Emmet’s narrative is located in exotic Mali where he is working as part of Doctors Without Borders (I think). It was good to have this quite contrasting location placed among the others. His life their is stressful as he has to deal with power outages and feral dogs along with his struggling romance.
We then swing back to Rosaleen, the mother, who is writing to her children that she is about to sell the house and expects them home for Christmas. I do love novels where we get connecting mini narratives that are a snapshot of people’s lives and then we jump to someone else. It’s a typical writing style of my favourite author David Mitchell, so this was perfect for me. Some people say this way of narration is a bit disjointed but I love it because, truth be told, I get bored easily so I like it when the narrative switches to a new setting with different characters.
The second part shows the siblings as adults as they are returning to Ardeevin.
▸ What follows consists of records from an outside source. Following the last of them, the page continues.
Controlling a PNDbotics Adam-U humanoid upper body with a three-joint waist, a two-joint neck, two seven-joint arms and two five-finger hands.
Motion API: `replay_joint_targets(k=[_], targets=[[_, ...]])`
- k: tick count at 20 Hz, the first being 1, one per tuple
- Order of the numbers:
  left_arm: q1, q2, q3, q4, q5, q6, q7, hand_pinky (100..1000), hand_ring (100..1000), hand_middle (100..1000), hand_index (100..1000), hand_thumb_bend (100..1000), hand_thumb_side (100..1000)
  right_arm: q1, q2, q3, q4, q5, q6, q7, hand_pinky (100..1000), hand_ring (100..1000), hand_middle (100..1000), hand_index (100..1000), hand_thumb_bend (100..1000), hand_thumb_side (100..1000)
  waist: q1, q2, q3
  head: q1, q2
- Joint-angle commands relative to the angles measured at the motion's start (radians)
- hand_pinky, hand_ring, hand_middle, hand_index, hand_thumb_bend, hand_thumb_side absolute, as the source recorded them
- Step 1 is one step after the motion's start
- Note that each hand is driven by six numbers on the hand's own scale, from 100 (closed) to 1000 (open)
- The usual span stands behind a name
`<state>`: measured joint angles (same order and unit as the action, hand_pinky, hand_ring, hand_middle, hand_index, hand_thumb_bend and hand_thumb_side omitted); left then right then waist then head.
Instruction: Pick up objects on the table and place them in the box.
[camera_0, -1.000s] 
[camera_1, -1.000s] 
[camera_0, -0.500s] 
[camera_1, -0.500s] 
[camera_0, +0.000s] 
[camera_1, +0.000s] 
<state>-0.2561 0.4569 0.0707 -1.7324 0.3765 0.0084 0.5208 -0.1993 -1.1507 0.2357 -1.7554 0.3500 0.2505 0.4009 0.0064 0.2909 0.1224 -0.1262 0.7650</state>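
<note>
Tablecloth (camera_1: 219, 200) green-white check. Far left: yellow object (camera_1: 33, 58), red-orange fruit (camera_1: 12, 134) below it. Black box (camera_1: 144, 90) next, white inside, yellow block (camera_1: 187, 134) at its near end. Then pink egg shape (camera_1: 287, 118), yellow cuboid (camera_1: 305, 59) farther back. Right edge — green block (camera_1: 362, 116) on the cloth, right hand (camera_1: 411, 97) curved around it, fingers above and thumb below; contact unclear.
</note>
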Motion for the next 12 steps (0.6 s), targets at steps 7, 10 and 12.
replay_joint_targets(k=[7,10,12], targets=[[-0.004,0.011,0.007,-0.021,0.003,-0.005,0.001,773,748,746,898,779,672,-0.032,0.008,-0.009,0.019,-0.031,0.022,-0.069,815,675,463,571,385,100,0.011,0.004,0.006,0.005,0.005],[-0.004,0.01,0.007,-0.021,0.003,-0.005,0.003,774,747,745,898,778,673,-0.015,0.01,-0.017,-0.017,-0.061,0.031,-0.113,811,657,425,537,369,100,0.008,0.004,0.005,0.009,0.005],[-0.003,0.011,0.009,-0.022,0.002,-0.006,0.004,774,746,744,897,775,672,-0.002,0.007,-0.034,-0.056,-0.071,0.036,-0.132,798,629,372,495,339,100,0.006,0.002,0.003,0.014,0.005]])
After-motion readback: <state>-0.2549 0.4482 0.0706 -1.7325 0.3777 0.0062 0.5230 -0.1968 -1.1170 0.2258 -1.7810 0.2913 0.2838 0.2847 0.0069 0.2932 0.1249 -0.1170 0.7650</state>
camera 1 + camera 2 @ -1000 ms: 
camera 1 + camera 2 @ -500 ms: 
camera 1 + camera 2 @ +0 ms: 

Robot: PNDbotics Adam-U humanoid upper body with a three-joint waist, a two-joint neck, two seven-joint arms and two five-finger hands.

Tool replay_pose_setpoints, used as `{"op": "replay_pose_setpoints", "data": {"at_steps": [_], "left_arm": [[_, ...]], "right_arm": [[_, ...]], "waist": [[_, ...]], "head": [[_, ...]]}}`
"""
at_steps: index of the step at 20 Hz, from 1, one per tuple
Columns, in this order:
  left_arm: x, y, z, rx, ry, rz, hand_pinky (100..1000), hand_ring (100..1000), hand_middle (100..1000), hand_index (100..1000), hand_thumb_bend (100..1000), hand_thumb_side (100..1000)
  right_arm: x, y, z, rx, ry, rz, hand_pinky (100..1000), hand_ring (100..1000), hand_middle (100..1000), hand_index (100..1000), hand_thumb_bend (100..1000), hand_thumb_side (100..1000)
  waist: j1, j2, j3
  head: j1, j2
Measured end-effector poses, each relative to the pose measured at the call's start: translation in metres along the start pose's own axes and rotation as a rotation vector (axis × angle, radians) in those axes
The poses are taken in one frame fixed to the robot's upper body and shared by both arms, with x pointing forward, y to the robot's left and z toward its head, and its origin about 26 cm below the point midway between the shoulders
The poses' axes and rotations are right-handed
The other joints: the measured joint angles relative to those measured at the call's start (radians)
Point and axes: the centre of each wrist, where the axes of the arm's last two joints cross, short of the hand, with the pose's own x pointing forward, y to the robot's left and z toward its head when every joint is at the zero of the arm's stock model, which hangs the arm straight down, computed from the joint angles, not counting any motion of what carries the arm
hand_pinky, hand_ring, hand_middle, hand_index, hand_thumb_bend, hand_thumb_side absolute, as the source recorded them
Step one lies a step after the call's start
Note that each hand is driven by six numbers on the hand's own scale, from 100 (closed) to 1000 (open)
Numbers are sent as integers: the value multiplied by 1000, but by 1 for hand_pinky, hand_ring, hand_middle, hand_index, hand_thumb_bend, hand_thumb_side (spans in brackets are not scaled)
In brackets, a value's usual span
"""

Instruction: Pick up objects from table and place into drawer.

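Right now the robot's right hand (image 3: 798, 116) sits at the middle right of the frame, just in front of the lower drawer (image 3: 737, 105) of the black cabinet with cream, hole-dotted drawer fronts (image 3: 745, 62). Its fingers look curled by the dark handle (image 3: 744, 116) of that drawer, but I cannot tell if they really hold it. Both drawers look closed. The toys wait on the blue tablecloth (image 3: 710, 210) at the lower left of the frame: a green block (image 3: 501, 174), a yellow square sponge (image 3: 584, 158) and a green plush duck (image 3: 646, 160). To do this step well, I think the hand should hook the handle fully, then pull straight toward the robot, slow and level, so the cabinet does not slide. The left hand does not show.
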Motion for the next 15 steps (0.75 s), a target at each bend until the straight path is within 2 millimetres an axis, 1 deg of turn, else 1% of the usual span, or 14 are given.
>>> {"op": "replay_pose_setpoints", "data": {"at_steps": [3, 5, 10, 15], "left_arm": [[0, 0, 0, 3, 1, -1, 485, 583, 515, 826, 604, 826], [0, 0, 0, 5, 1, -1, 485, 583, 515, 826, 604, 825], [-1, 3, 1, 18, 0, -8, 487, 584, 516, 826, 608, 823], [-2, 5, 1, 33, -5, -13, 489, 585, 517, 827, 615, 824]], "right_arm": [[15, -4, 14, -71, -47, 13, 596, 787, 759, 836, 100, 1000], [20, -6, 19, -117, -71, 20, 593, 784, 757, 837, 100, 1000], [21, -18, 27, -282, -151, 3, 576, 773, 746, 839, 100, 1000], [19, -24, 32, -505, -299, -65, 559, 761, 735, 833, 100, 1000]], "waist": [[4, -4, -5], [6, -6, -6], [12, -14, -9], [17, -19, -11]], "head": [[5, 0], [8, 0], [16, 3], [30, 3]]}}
They are all nervous with going back to their childhood home and meeting again as adults. What they’re anticipating the most is their overbearing mother who clearly still sees them as children who she holds power over. I found this trope so interesting as it really hits home the fact the children have to leave their home in order to become individuals but when they return they are their parents children again. The Madigan children are immediately met with their mother’s expectations and beliefs.
I just loved this book. It was so engaged with modern subjectivity from gender roles, sexuality, health issues, emigration to multi-cultural Ireland, alcoholism, parenthood. Everything. It had everything, and it was about Ireland. It felt like a real Irish novel that could be held up at an international level. As you know, I have a problem with Irish authors who are stuck in the past, but this felt so tangible and so modern, that I was blown away. It’s a wonderful mixture of humour, drama, politics, romance and social commentary with a realistic cast of characters. Pick it up. You have to read it.